Data is the lifeblood of the AI era, essential for the evolution of AI models. However, the development of open-source AI models is often constrained by the lack of large, high-quality datasets. In contrast, closed-source AI developers reduce data collection costs by employing workers for intensive cognitive tasks, often paying less than $2 per hour. The benefits from these models are concentrated in the hands of a few, exacerbating inequalities among contributors.
In the Bittensor ecosystem, Subnet 33 aims to address the scarcity of high-quality datasets. How does SN 33 operate, and what are its current performance metrics?
Subnet 33 ReadyAI
Emission:2.51%(2024–10–13)
Github:https://github.com/afterpartyai/bittensor-conversation-genome-project
Team: The team behind SN33 comes from Afterparty AI, a startup founded in 2021. In September 2023, Afterparty AI secured $5 million in funding, led by Blockchange Ventures.
The Goal
SN33 aims to provide individuals and businesses with a low-cost, resource-efficient process for data structuring and semantic labeling.

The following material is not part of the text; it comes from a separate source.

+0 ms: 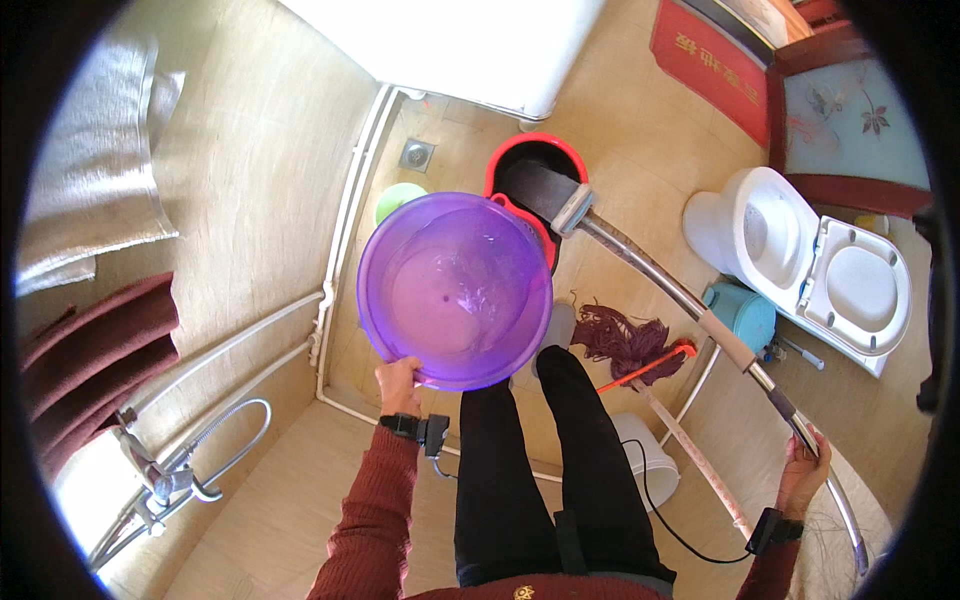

To achieve this, SN33 has developed innovations in the annotation and structuring of text data, transforming large volumes of raw conversational data into structured datasets that can be utilized by AI applications.
The Execution
SN33 integrates fractal data mining methods into Bittensor’s Validator-Miner framework to produce more comprehensive and reliable structured datasets.
The specific process includes:
Validator:
1. Pulls raw data from their own data store or CGP API.
2. Generates overview metadata for data ground truth.
3. Creats data windows and distributes them to Miners.
Miner:
1. Uses LLMs to process data windows and provides metadata and annotations.
2. Sends the metadata and annotated data back to the Validator.
Validator:
1. Compares the annotated data as a factual benchmark against the Miners’ outputs, scoring their results.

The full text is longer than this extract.